見直しのきっかけは、商品の新しさより自分の生活が変わったかどうかで考えるのが基本です。
見直しのタイミング
- 結婚したとき:配偶者を受取人にする、世帯としての保障を考える
- 子どもが生まれたとき:万一のときに残された家族が困らない死亡保障を検討
- 住宅を購入したとき:住宅ローンに付帯する保障と保険の重複をチェック
- 子どもが独立したとき:大きな死亡保障は役目を終えつつあるので減額を検討
このように、ライフイベントのたびに「いま本当に必要な保障は何か」を問い直すのが王道です。
保障の過不足を見抜くコツ
まず考えたいのは「公的な制度でどこまでカバーされるか」です。日本の公的医療保険や遺族のための制度には一定の支えがあります。それを踏まえずに民間保険を上乗せすると、保障が重なって保険料ばかりかさみます。

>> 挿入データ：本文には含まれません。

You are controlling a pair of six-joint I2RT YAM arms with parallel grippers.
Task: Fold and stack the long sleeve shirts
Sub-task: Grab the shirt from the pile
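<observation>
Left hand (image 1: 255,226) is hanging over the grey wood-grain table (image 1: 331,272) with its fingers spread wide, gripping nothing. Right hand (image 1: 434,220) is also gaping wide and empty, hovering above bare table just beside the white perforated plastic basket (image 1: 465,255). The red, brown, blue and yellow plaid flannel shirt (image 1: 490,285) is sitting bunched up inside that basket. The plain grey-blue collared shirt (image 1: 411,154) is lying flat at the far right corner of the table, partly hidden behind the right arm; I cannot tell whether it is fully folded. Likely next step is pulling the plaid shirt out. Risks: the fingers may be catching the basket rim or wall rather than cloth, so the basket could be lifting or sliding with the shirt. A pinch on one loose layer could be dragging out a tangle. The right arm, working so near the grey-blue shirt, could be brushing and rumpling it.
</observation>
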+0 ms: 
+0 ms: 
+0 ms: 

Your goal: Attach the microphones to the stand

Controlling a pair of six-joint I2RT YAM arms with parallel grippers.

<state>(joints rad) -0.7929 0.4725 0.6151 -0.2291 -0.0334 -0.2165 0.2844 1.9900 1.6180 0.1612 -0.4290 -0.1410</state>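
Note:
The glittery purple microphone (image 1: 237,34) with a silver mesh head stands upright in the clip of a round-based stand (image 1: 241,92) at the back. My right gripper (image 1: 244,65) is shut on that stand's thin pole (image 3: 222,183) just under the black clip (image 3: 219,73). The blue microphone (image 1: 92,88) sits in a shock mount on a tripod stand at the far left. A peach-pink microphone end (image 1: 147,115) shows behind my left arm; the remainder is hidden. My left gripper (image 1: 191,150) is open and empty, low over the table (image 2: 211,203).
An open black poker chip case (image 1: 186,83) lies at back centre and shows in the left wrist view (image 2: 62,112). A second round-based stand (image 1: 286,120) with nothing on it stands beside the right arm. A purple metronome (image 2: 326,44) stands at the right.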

- 医療:長期の入院に備えるのか、短期なら貯蓄で対応できるのか
- 死亡:残された家族の生活費として、いくらあれば足りるのか
- 就業不能:働けなくなったときの収入の穴をどう埋めるか
紙に「必要額」と「いま入っている保障」を並べて書くと、足りない部分と多すぎる部分がはっきりします。
削るときの注意点
保障を減らす・解約するときは、健康状態によっては入り直せないことがあるので慎重に。新しい保険の契約が成立してから古い保険を解約する、という順番を守ると安全です。
保険は安心を買うものですが、払いすぎは家計の重荷になります。節目ごとに棚卸しする習慣を持つだけで、ムダはぐっと減らせます。